Bien calé contre le dossier de la chaise, Alejandro ne cessa de frotter la peau nue de son bras gauche que pour y passer le bout des doigts ; en désespoir de cause, il alla même jusqu'à griffer méthodiquement la surface de l'épiderme. Il avait les ongles si courts qu'il sentait à peine les petites lignes rouges qu'il était en train de dessiner sur son avant-bras. Aux yeux des voyants, ça devait faire de jolies arabesques.
Aux siens, ça piquait juste un peu.
Mais peu importe qu'il les sente ou pas, hein, puisque le but n'était pas de se faire mal. Il voulait juste enlever ce qu'on lui avait collé dessus.
C'est à dire rien du tout, apparemment.
Il n'y croyait pas une seule seconde.
Peut-être qu'il en avait l'air, songea-t-il en tapotant toute la longueur de son bras en quête d'un bord sur lequel tirer, mais il n'était pas stupide. De la même manière que n'importe qui d'autre saurait reconnaître le regard soutenu et le rire stupide qui accompagnait les blagues de mauvais goût, lui savait ce que signifiaient les gloussements rieurs et la claque caractéristique d'une main contre sa peau. Déjà qu'il n'aimait pas spécialement toucher et être touché, il doutait fortement qu'on s'amuse à lui taper le bras sans raison.
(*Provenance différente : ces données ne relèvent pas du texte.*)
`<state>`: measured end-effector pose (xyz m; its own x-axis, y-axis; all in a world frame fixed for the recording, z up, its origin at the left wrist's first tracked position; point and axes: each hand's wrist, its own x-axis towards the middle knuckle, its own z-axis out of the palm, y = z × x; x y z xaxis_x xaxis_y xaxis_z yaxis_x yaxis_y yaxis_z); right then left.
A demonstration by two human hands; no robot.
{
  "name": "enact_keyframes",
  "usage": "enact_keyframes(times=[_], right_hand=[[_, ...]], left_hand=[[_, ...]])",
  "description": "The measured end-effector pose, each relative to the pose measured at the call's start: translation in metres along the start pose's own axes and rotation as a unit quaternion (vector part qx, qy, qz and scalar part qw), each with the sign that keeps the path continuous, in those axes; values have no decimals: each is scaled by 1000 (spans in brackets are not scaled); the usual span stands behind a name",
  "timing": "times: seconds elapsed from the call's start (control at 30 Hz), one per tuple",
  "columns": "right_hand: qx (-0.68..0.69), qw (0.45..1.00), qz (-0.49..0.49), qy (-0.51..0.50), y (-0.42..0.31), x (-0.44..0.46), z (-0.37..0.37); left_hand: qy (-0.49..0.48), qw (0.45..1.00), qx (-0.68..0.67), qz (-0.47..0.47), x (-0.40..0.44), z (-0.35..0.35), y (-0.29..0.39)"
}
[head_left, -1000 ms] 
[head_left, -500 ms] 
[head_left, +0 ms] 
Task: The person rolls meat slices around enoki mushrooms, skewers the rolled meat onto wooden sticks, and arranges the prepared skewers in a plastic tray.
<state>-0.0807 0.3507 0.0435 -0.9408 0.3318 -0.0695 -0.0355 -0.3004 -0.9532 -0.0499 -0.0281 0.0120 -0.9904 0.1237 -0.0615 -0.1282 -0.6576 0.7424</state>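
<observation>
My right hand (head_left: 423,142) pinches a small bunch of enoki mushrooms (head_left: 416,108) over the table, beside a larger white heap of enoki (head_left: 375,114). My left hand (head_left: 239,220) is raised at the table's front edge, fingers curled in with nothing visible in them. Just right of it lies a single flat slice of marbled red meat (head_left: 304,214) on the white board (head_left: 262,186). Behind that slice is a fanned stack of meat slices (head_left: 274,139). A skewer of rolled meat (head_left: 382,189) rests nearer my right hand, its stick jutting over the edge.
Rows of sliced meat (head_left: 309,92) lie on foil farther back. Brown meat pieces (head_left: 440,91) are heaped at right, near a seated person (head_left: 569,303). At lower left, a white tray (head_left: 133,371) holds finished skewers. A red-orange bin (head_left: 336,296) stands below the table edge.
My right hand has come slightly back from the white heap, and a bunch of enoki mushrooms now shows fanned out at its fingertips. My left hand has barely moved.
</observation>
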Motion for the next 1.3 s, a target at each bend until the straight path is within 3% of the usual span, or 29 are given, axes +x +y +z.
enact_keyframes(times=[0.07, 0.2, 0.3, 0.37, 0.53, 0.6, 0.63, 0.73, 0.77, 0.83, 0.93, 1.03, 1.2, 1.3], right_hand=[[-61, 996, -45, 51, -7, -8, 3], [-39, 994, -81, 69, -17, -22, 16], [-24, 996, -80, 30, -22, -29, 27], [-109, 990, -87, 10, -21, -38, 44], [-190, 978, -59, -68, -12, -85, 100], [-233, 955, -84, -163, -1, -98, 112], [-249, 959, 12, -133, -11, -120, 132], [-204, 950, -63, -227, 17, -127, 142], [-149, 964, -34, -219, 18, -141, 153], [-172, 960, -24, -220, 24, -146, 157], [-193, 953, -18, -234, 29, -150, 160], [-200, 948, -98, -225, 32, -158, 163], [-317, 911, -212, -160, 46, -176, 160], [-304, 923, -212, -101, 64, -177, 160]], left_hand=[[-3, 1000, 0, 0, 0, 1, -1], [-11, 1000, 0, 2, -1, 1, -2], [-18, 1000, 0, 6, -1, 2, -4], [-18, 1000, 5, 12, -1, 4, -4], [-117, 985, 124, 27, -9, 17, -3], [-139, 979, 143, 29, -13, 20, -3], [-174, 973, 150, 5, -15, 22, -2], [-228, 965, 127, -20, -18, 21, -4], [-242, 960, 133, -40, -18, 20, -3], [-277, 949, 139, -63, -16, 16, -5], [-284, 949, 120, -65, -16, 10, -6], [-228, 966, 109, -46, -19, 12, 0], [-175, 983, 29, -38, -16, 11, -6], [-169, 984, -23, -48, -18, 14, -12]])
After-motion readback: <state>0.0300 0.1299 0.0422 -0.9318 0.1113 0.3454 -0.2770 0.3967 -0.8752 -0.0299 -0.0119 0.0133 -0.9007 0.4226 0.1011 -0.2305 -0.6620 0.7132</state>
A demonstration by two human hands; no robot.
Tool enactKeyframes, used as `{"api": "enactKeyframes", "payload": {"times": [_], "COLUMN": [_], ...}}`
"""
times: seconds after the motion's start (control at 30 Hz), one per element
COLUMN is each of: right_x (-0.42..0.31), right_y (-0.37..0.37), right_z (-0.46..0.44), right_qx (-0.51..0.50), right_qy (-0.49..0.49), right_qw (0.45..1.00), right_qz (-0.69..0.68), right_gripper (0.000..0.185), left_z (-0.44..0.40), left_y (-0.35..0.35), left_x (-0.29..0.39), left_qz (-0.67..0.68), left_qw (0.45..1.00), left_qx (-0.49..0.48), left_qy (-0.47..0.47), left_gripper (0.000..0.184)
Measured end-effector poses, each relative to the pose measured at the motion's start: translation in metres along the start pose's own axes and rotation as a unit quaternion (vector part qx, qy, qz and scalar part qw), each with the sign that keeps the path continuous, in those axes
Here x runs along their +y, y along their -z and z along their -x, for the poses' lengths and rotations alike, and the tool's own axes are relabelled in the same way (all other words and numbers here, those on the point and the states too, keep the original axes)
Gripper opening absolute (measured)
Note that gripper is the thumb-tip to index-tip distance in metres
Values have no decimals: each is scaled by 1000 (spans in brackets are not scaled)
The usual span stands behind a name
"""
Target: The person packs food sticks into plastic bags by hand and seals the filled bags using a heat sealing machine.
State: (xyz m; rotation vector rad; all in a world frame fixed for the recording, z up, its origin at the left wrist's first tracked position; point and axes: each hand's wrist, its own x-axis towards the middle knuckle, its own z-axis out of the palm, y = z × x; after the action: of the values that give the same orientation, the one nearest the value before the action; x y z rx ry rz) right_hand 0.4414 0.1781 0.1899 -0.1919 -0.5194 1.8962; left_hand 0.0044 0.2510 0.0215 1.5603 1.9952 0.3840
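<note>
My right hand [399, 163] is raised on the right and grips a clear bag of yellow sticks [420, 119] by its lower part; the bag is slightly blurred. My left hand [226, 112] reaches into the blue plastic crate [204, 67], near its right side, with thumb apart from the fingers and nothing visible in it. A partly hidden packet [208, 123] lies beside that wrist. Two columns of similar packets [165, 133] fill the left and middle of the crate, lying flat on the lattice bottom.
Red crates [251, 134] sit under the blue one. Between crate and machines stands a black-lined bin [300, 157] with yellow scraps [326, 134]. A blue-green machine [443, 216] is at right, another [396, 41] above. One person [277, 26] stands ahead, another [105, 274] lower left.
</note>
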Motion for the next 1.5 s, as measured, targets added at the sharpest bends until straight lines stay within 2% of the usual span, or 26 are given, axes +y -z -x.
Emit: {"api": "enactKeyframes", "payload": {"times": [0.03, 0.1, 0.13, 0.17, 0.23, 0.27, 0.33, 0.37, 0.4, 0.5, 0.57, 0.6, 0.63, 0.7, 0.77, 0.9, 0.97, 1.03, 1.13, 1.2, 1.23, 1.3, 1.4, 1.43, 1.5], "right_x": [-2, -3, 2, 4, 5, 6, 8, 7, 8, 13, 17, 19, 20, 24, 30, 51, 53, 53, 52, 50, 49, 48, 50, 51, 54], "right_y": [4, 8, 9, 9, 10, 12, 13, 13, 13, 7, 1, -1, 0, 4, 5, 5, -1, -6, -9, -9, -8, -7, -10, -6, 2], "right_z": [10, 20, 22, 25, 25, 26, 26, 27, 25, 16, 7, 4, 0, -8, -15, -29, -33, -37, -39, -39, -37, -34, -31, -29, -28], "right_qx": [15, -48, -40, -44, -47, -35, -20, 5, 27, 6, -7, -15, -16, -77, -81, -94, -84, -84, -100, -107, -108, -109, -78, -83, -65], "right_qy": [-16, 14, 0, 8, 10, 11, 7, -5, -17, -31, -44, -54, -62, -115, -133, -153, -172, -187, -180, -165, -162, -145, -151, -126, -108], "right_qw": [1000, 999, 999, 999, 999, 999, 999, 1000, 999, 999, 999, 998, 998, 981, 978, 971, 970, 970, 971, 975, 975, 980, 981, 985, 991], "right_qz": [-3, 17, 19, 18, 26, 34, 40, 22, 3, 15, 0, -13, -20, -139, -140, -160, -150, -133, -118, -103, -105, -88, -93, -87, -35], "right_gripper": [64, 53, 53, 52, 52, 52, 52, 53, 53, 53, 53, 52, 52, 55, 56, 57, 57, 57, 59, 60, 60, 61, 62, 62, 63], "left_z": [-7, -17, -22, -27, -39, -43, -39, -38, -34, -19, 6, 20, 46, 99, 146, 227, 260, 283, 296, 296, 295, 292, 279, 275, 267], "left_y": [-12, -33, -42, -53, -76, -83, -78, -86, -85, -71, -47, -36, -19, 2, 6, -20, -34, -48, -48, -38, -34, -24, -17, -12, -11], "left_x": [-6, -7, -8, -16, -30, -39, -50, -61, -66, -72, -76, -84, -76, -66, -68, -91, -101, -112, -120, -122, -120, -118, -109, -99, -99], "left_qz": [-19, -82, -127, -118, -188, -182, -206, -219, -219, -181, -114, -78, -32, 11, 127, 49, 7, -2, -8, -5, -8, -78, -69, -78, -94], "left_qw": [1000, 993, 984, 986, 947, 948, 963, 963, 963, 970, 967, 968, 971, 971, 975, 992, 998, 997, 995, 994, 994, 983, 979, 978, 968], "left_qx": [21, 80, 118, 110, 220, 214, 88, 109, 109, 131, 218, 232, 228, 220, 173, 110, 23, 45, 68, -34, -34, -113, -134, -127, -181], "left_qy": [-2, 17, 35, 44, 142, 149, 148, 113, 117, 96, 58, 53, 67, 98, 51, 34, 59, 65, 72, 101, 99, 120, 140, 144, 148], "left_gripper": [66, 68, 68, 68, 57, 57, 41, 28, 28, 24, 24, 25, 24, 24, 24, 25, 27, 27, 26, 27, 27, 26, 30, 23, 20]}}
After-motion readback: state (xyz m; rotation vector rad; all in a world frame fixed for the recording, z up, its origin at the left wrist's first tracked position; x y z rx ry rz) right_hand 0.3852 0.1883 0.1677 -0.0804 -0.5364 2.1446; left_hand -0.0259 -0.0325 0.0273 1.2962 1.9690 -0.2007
Puis il avait cru sentir la caresse élastique d'un papier qui vient coller à la peau, juste avant la montée d'adrénaline brûlante provoquée par le geste. Il n'était pas fou. Il s'en sentait encore mal.
Presque décidé à abandonner le massacre de sa pauvre chair, le jeune homme replongea une cuiller dans le bol de yaourt auquel il n'avait presque pas touché — la faute aux rires et au bras qu'il ne pouvait pas voir. Un simple coup d’œil aurait suffit à confirmer qu'il n'avait rien, sinon.
... Remarquez, il pouvait toujours demander à quelqu'un.
Il n'en avait aucune envie, mais ça aurait encore été le plus simple ; il y avait toujours du monde à aller et venir dans les parages. Ils risquaient de le regarder bizarrement, mais ce serait toujours mieux que de vivre dans le doute jusqu'à trouver quelqu'un en qui il ait confiance.
C'est à dire grosso modo personne, de toute façon.
Il lui avait semblé entendre Claris s'exclamer depuis la cuisine, plus tôt, mais il n'était pas très sûr qu'elle soit encore là. Elle avait tendance à ne pas savoir rester en place.
Dépité et bien trop découragé pour avoir envie d'essayer de parler à qui que ce soit, il repoussa son bol de l'autre côté de la grande table. Bras tendus devant lui, un grognement ô combien gracieux aux lèvres, il laissa son front heurter le bois.
Il avait mélangé du citron avec de la fraise, de toute façon. Ce n'était pas très bon.
Le pire, dans cette histoire, c'était qu'il avait définitivement envie de quelque chose. Ça le travaillait ; il se sentait énervé, depuis tout à l'heure. Son estomac dansait la java.
Et impossible de déterminer pourquoi.